ARTI308 - Machine Learning
# Seaborn Overview

Seaborn is a Python data visualization library based on matplotlib. It provides a high-level interface for drawing attractive and informative statistical graphics.




## Distribution Plots

Let's discuss some plots that allow us to visualize the distribution of a data set. These plots are:

* distplot
* jointplot
* pairplot
* rugplot
* kdeplot

## Imports

In [1]:
import seaborn as sns      # Import the seaborn library for advanced statistical data visualization
%matplotlib inline         # Display matplotlib plots inline within the Jupyter Notebook

## Data
Seaborn comes with built-in data sets!

In [2]:
tips = sns.load_dataset('tips')   # Load the built-in 'tips' dataset from seaborn into a DataFrame

In [3]:
tips.head()   # Display the first five rows of the dataset

Unnamed: 0,total_bill,tip,sex,smoker,day,time,size
0,16.99,1.01,Female,No,Sun,Dinner,2
1,10.34,1.66,Male,No,Sun,Dinner,3
2,21.01,3.5,Male,No,Sun,Dinner,3
3,23.68,3.31,Male,No,Sun,Dinner,2
4,24.59,3.61,Female,No,Sun,Dinner,4


## distplot

The distplot shows the distribution of a univariate set of observations.

In [4]:
sns.distplot(tips['total_bill'])
# Safe to ignore warnings


`distplot` is a deprecated function and will be removed in seaborn v0.14.0.

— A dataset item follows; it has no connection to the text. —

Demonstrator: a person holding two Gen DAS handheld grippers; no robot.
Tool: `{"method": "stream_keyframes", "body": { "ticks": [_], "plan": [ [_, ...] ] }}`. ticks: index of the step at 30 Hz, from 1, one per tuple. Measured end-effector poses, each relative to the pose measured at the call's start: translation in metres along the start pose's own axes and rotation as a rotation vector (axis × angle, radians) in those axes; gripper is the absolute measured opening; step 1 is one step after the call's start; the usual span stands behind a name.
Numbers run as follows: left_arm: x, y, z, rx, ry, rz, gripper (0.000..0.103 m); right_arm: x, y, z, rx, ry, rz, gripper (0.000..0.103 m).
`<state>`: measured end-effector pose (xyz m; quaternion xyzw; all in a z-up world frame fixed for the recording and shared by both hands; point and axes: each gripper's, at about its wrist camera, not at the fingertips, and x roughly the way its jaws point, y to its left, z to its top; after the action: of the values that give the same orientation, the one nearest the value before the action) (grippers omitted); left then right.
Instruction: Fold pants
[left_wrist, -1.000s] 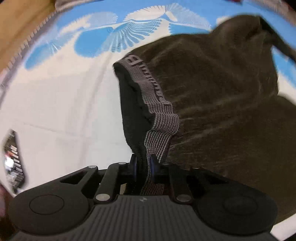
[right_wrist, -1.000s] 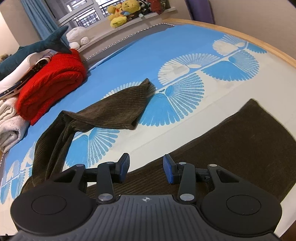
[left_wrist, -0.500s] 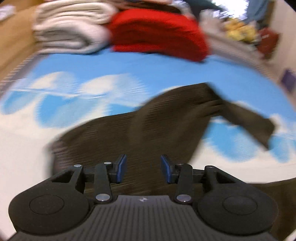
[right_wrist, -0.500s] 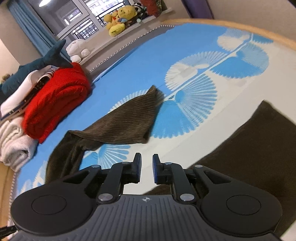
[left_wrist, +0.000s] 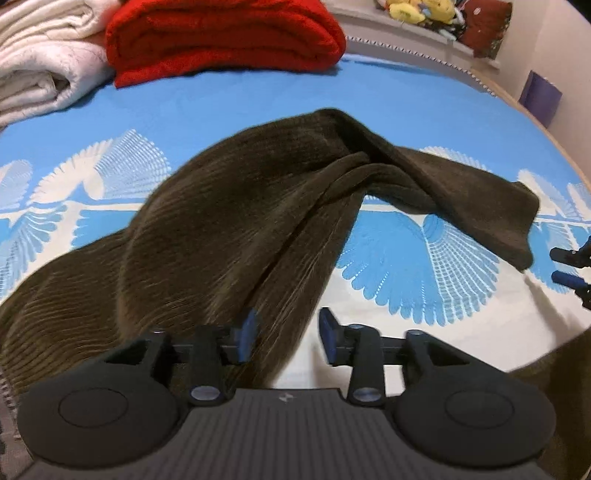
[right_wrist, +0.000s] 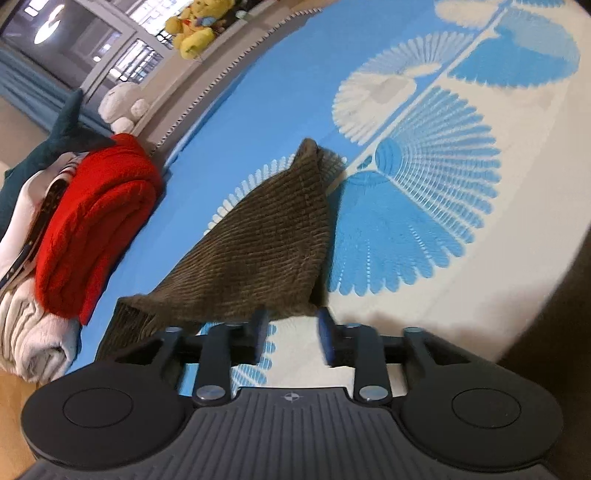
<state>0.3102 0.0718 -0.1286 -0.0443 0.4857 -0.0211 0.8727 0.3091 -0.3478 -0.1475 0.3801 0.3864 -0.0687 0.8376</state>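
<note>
Dark brown corduroy pants (left_wrist: 229, 221) lie crumpled on the blue and white bedspread (left_wrist: 240, 103), one leg bent away to the right. My left gripper (left_wrist: 288, 338) hovers low over that leg's near edge, its jaws opening; the cloth runs under the gap and neither pad presses on it. My right gripper (left_wrist: 569, 267) shows at the far right, beside the leg's end. In the right wrist view the leg end (right_wrist: 258, 236) lies just ahead of my right gripper (right_wrist: 291, 332), whose jaws are opening over bare bedspread (right_wrist: 406, 221).
A folded red blanket (left_wrist: 221, 33) and a white one (left_wrist: 40, 62) are stacked at the back left of the bed. Plush toys (right_wrist: 192, 29) sit on the window ledge behind. More dark pants fabric (right_wrist: 554, 332) covers the near right corner.
My left gripper let go of the waistband and swung across to the pant legs. My right gripper narrowed, reopened, and dropped close to the leg's end.
</note>
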Motion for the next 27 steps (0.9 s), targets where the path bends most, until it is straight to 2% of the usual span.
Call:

Please adapt your code to use either `displot` (a figure-level function with
similar flexibility) or `histplot` (an axes-level function for histograms).

For a guide to updating your code to use the new functions, please see
https://gist.github.com/mwaskom/de44147ed2974457ad6372750bbe5751

  sns.distplot(tips['total_bill'])


<Axes: xlabel='total_bill', ylabel='Density'>

To remove the kde layer and just have the histogram use:

In [5]:
sns.distplot(tips['total_bill'], kde=False, bins=30)  
# Plot a histogram of the 'total_bill' column with 30 bins and no KDE curve


`distplot` is a deprecated function and will be removed in seaborn v0.14.0.

Please adapt your code to use either `displot` (a figure-level function with
similar flexibility) or `histplot` (an axes-level function for histograms).

For a guide to updating your code to use the new functions, please see
https://gist.github.com/mwaskom/de44147ed2974457ad6372750bbe5751

  sns.distplot(tips['total_bill'],kde=False,bins=30)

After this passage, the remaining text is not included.